▶ [Goal of the exercise]
What is needed is a word-for-word restatement of all the entries.

▶ [Input material]
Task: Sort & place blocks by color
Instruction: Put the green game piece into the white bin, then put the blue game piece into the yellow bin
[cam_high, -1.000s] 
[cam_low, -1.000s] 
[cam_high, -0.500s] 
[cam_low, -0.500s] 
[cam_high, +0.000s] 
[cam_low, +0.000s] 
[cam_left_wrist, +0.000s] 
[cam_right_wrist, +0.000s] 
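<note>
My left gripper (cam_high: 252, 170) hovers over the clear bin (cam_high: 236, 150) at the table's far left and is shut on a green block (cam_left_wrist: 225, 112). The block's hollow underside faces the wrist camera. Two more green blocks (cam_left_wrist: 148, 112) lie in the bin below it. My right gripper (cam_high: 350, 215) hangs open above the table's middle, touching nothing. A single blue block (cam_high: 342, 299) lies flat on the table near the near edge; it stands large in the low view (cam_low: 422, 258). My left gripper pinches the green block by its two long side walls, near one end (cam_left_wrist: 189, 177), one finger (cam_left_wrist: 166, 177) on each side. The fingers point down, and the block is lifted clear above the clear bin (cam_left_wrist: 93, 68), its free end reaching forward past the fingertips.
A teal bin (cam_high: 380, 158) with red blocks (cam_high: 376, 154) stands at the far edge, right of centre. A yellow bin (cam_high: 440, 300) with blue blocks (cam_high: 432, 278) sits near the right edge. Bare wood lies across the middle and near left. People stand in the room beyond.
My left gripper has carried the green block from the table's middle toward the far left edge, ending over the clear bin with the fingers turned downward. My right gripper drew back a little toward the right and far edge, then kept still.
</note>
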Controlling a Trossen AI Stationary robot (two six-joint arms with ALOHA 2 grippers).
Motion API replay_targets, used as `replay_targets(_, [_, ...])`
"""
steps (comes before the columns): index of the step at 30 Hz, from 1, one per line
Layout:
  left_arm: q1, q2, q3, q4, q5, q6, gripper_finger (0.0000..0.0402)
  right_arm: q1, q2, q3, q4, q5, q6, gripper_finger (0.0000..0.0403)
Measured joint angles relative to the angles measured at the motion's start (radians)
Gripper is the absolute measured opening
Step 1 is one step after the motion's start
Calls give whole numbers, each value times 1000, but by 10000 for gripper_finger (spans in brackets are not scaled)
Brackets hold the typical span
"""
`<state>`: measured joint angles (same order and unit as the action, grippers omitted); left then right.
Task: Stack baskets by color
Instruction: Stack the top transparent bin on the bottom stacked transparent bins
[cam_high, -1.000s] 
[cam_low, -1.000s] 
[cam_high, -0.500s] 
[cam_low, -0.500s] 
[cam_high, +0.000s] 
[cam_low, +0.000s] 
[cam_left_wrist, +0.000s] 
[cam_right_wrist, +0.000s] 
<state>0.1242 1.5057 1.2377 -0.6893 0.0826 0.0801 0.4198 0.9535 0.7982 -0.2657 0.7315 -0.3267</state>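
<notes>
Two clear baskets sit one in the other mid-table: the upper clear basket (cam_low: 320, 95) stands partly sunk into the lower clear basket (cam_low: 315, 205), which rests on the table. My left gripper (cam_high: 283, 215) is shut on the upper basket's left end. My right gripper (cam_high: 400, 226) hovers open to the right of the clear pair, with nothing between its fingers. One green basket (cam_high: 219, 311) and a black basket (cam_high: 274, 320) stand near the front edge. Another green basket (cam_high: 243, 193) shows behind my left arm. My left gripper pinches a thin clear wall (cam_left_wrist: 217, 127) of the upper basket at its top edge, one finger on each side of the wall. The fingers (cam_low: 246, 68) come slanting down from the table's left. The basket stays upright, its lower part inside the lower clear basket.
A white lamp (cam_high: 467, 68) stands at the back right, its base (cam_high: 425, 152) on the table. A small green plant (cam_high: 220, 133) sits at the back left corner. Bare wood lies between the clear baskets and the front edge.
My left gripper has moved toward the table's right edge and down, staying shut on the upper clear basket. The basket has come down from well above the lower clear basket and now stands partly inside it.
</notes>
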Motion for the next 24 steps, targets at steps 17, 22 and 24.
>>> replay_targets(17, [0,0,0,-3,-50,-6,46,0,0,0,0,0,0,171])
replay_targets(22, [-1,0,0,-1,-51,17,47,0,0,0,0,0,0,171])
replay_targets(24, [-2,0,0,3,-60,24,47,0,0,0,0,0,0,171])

▶ [Written response]
Task: Sort & place blocks by color
Instruction: Put the green game piece into the white bin, then put the blue game piece into the yellow bin
[cam_high, -1.000s] 
[cam_low, -1.000s] 
[cam_high, -0.500s] 
[cam_low, -0.500s] 
[cam_high, +0.000s] 
[cam_low, +0.000s] 
[cam_left_wrist, +0.000s] 
[cam_right_wrist, +0.000s] 
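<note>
My left gripper (cam_high: 252, 170) hovers over the clear bin (cam_high: 236, 150) at the table's far left and is shut on a green block (cam_left_wrist: 225, 112). The block's hollow underside faces the wrist camera. Two more green blocks (cam_left_wrist: 148, 112) lie in the bin below it. My right gripper (cam_high: 350, 215) hangs open above the table's middle, touching nothing. A single blue block (cam_high: 342, 299) lies flat on the table near the near edge; it stands large in the low view (cam_low: 422, 258). My left gripper pinches the green block by its two long side walls, near one end (cam_left_wrist: 189, 177), one finger (cam_left_wrist: 166, 177) on each side. The fingers point down, and the block is lifted clear above the clear bin (cam_left_wrist: 93, 68), its free end reaching forward past the fingertips.
A teal bin (cam_high: 380, 158) with red blocks (cam_high: 376, 154) stands at the far edge, right of centre. A yellow bin (cam_high: 440, 300) with blue blocks (cam_high: 432, 278) sits near the right edge. Bare wood lies across the middle and near left. People stand in the room beyond.
My left gripper has carried the green block from the table's middle toward the far left edge, ending over the clear bin with the fingers turned downward. My right gripper drew back a little toward the right and far edge, then kept still.
</note>
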Controlling a Trossen AI Stationary robot (two six-joint arms with ALOHA 2 grippers).
Motion API replay_targets, used as `replay_targets(_, [_, ...])`
"""
steps (comes before the columns): index of the step at 30 Hz, from 1, one per line
Layout:
  left_arm: q1, q2, q3, q4, q5, q6, gripper_finger (0.0000..0.0402)
  right_arm: q1, q2, q3, q4, q5, q6, gripper_finger (0.0000..0.0403)
Measured joint angles relative to the angles measured at the motion's start (radians)
Gripper is the absolute measured opening
Step 1 is one step after the motion's start
Calls give whole numbers, each value times 1000, but by 10000 for gripper_finger (spans in brackets are not scaled)
Brackets hold the typical span
"""
`<state>`: measured joint angles (same order and unit as the action, grippers omitted); left then right.
Task: Stack baskets by color
Instruction: Stack the top transparent bin on the bottom stacked transparent bins
[cam_high, -1.000s] 
[cam_low, -1.000s] 
[cam_high, -0.500s] 
[cam_low, -0.500s] 
[cam_high, +0.000s] 
[cam_low, +0.000s] 
[cam_left_wrist, +0.000s] 
[cam_right_wrist, +0.000s] 
<state>0.1242 1.5057 1.2377 -0.6893 0.0826 0.0801 0.4198 0.9535 0.7982 -0.2657 0.7315 -0.3267</state>
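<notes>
Two clear baskets sit one in the other mid-table: the upper clear basket (cam_low: 320, 95) stands partly sunk into the lower clear basket (cam_low: 315, 205), which rests on the table. My left gripper (cam_high: 283, 215) is shut on the upper basket's left end. My right gripper (cam_high: 400, 226) hovers open to the right of the clear pair, with nothing between its fingers. One green basket (cam_high: 219, 311) and a black basket (cam_high: 274, 320) stand near the front edge. Another green basket (cam_high: 243, 193) shows behind my left arm. My left gripper pinches a thin clear wall (cam_left_wrist: 217, 127) of the upper basket at its top edge, one finger on each side of the wall. The fingers (cam_low: 246, 68) come slanting down from the table's left. The basket stays upright, its lower part inside the lower clear basket.
A white lamp (cam_high: 467, 68) stands at the back right, its base (cam_high: 425, 152) on the table. A small green plant (cam_high: 220, 133) sits at the back left corner. Bare wood lies between the clear baskets and the front edge.
My left gripper has moved toward the table's right edge and down, staying shut on the upper clear basket. The basket has come down from well above the lower clear basket and now stands partly inside it.
</notes>
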Motion for the next 24 steps, targets at steps 17, 22 and 24.
>>> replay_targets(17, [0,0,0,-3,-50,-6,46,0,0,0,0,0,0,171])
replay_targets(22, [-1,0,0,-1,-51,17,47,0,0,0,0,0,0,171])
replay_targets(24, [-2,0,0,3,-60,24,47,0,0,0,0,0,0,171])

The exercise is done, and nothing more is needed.